Michigan statute MCL 722.27b

9 Responses to Grandparent Rights in Michigan
  1. kim
    May 30, 2013 | 3:57 pm

    I have a difficult situation and need advice, i have 4 grandchildren that both parents are playing games with us and the grandchildren. Married for 7 years, seperated, now divorced for maybe 4 months, mother of the children is my daughter (Becky), married at age 18, father military man for four years, moved back to michigan, lived with us first than found a home to rent. I have been very involved in all parts of my grandchildrens lives, from birth til about 1 1/2 months ago. every time that we try to help our daughter the father does not like it, this time he has stopped us from seeing our grandchildren. I have been more involved in them children’s lives than their mother or father. Mother would want to go out drinking to the bars and the father wouldn’t want to be bothered with the children so the only way she could go out was if I watched the children. Doctor appointments were all done by myself and my daughter. He didn’t want to have any part in the kids’ appointments, said that if there was anything wrong with the children it was all Becky’s fault. One time the oldest child burned her eyes because both parents were not watching her and poured kaskaid dishwasher soap over her head, neededless to say, she could not see for the whole time that I had her. The oldest boy has been diagnosed with approxiea (spelling) it is were he can not get the words out of his mind and out through his month. He had a speach therphist come to the house once a week, father would be sure to be gone when they were there. One time Becky didn’t get home in time and was yelled at by phone to get her butt home (i am putting it mildly for you) and take care of the (demeaning name calling) retart teacher. so much more but not enough space to say. I even started having a grandma & granddaughter week vacation started and the second year was told I couldn’t have there girls. Is there anything that you can do to help this very crushed grandma & grandpa.

    • Larry
      May 31, 2013 | 12:31 pm

      I have written an article on grandparents rights, which you can read by clicking HERE.

  2. luella pullen
    April 21, 2013 | 6:57 pm

    Dear Mr.Brown my grandson is now in foster care what can I do to get him. this has happened several times. his mother has not done what the court has order her to do. please help me if you can. thank you and god bless.

    • Larry
      April 23, 2013 | 1:41 pm

      Is there a father in the picture? Have you explored the option with the court of a possible temporary guardian?

  3. Louise Ledford
    February 3, 2013 | 3:48 pm

    My daughter (Marine in Camp Lejune NC) and my son-in-law split up and he took my grandson to his hometown in MI before he was served with a court restraining order, and a order giving my daughter temporary custody of my grandson.
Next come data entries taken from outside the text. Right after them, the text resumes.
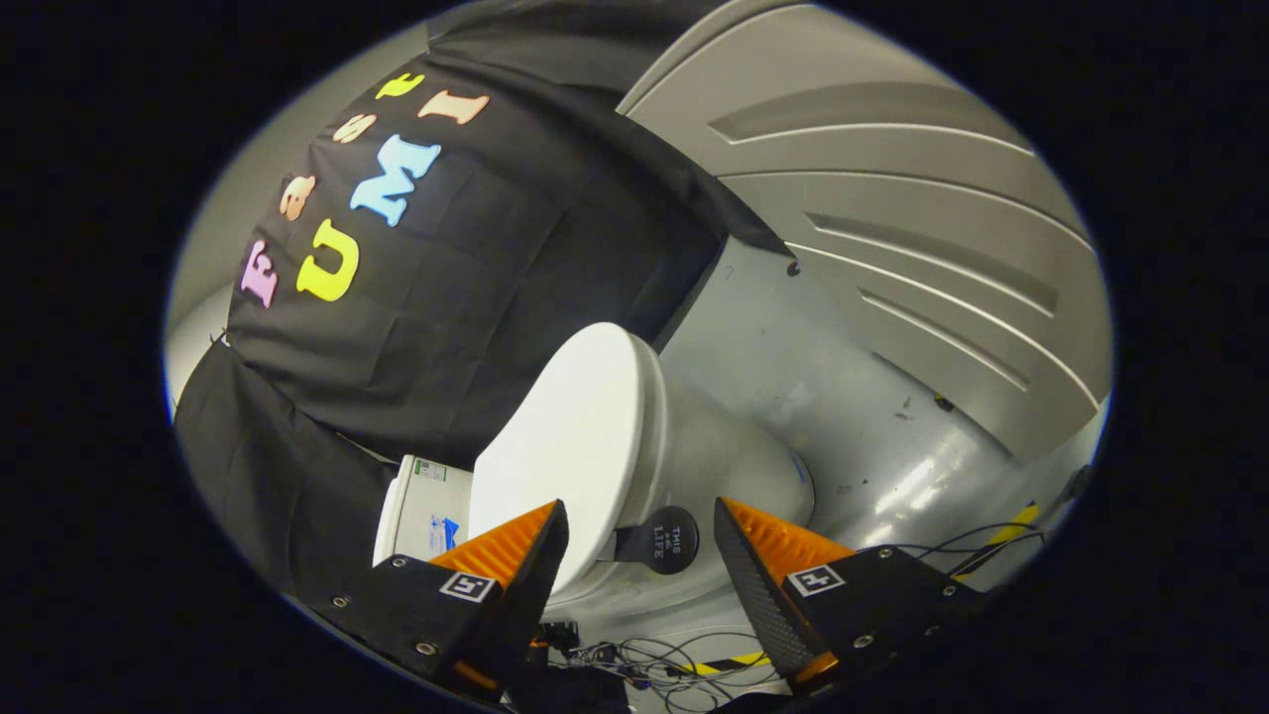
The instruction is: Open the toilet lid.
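A white toilet stands on the grey floor, and the whole view is rolled to one side. Its white lid [570, 436] lies down flat on the bowl [714, 446], with the tank [421, 506] behind it against the black cloth. A round black tab [666, 540] on a short black strap sticks out from the lid's rim. My gripper [639, 504] is open, its fingers spread wide. The tab sits between the fingertips and just ahead of them, touching neither. One finger [516, 555] overlaps the lid's near edge in the view.
The grey floor [793, 367] runs beyond the bowl to a grey ribbed wall panel [892, 178]. Loose thin wires [654, 659] and a strip of yellow-and-black tape [729, 662] lie on the floor under the fingers. Black cloth [476, 297] hangs behind the tank.
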`<state>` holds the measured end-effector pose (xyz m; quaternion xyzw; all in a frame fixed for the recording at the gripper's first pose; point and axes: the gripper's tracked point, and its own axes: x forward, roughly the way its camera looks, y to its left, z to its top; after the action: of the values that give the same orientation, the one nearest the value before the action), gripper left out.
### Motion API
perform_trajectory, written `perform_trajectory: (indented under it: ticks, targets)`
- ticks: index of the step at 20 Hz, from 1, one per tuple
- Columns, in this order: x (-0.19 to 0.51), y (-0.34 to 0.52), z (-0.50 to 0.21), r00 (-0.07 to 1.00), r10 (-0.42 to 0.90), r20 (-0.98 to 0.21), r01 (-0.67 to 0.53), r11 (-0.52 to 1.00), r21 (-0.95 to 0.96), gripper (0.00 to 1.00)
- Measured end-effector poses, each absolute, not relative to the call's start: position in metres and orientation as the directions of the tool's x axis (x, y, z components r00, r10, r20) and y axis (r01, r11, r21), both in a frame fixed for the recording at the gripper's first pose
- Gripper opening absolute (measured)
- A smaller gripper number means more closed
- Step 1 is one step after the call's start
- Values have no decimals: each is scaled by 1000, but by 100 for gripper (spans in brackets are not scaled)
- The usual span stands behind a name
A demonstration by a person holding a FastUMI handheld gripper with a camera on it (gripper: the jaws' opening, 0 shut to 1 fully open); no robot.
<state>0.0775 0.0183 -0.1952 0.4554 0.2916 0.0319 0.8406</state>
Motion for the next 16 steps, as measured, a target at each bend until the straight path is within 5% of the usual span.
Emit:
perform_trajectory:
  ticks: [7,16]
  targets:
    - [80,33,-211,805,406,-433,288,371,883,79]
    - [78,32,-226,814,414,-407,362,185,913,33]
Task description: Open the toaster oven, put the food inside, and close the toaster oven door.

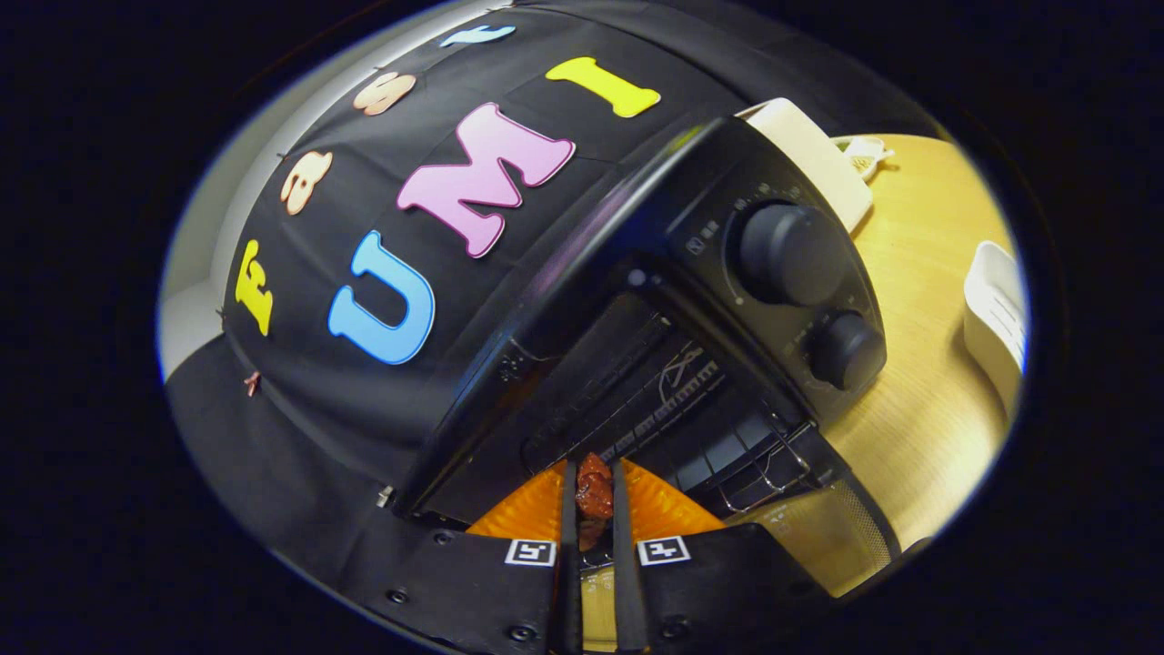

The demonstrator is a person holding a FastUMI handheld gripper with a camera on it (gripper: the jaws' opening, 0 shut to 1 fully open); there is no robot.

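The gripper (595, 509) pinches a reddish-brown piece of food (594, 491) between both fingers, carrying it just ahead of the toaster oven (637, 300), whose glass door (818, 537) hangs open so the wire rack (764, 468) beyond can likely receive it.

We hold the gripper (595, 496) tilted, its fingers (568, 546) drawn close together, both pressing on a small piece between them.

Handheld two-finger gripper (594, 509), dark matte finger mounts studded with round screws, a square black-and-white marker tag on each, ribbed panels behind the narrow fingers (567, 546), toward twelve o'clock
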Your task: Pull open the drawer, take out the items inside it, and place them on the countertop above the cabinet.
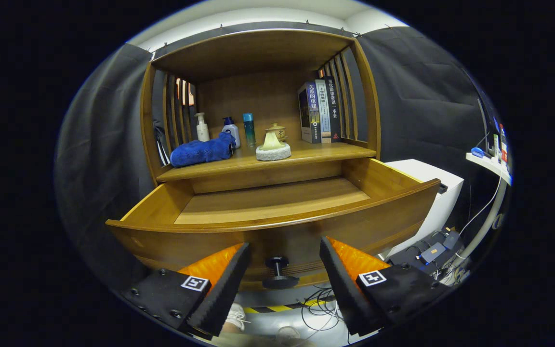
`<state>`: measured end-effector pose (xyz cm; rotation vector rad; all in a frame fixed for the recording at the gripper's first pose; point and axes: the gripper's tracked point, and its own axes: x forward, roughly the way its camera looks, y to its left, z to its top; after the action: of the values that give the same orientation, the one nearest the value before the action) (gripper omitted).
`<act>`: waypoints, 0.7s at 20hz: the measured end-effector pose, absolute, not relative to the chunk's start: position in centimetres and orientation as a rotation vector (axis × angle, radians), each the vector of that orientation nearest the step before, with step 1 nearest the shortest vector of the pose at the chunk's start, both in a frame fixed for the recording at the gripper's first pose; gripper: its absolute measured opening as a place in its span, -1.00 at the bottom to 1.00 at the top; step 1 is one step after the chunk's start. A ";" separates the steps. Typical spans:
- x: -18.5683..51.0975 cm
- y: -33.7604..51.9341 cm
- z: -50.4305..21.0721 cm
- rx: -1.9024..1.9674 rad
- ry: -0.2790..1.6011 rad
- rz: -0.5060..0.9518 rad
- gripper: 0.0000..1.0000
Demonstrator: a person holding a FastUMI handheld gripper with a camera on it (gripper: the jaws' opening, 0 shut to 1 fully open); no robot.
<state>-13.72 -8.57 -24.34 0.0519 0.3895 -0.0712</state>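
The wooden drawer [277, 226] stands pulled out toward me, and its bare floor [272, 200] shows with no item on it. A black round knob [277, 272] sticks out of the drawer front, right between my fingertips. My gripper [284, 250] is open, its orange and black fingers [219, 284] spread to either side of the knob without touching it. On the countertop [306, 156] above the drawer lie a blue towel [203, 150] and a yellow-green brush on a white round sponge [273, 147].
At the back of the countertop stand three bottles [231, 131], a small ceramic pot [277, 130] and upright books [320, 112]. A white cabinet [431, 193] sits right of the drawer, with cables and devices [431, 250] on the floor below.
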 end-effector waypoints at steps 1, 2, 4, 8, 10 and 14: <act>-13.5 -8.5 -24.7 0.053 0.402 -0.071 0.94; -13.2 -8.2 -25.1 0.057 0.414 -0.068 0.94; -12.2 -8.2 -24.9 0.060 0.402 -0.071 0.95; -10.3 -8.0 -25.0 0.058 0.410 -0.076 0.94; -8.9 -7.8 -24.5 0.059 0.391 -0.074 0.95; -7.1 -7.5 -25.1 0.043 0.408 -0.064 0.95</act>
<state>-7.09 -7.49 -25.09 0.0428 0.4078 -0.0638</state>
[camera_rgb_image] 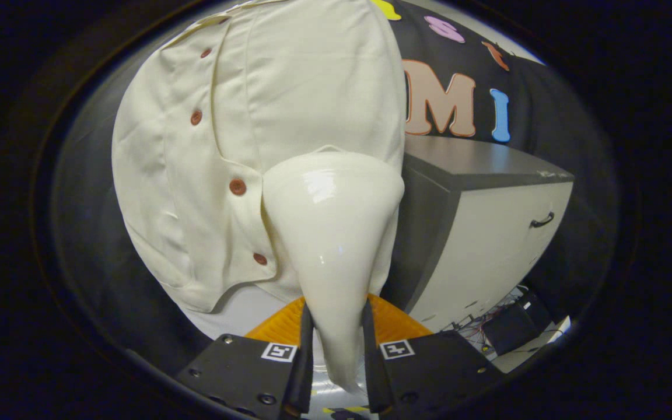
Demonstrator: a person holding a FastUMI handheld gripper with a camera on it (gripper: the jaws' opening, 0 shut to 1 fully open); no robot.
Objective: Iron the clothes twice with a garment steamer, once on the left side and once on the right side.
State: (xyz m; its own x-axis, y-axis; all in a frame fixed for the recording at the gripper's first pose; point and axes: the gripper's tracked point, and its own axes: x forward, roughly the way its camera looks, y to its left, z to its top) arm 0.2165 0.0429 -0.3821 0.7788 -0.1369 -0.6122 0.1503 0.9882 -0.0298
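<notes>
Our gripper jaws clench the steamer handle; its head seemingly touches the shirt just ahead.

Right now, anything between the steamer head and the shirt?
Nothing visible in the gripper view. The tongs grip the steamer by its narrow end; its wide head lies over the shirt, beside the button placket, seemingly against the cloth.

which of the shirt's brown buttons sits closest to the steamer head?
The third button down, just left of the steamer head's wide end, which the gripper clamps. The other buttons lie farther off along the placket of the shirt.
</notes>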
She has sent monthly support feeling helpless because he has evaded getting served. He assured me we could visit and now has cut all communication FB because he’s afraid we will help her. What can I do to see my grandson?

    • Larry
      February 4, 2013 | 4:45 pm

      If the parents are not divorced, there is probably little you can do to petition for grand-parenting time. I’m sorry about your situation.

      • Louise Ledford
        February 6, 2013 | 8:55 pm

        Thank you for your time.

  4. larry and linda long
    January 13, 2013 | 2:32 pm

    grandson married a women who had 3 kids from previous marriage lost custody to there fathers due to drug, verble an physical violence grandson they had a child together an decided one more time to go back to his wife after we have had custody of our greatgrand daughter for 20mths of her 2 yr old lifegrandson dismissed the case judge in turn gave custody back to parents is there any thing we can do to get her back. so she is back in her own.

    • Larry
      February 4, 2013 | 4:47 pm

      If the parents have your granddaughter, it is up to them whether they let you see her. I hope your families can work this out.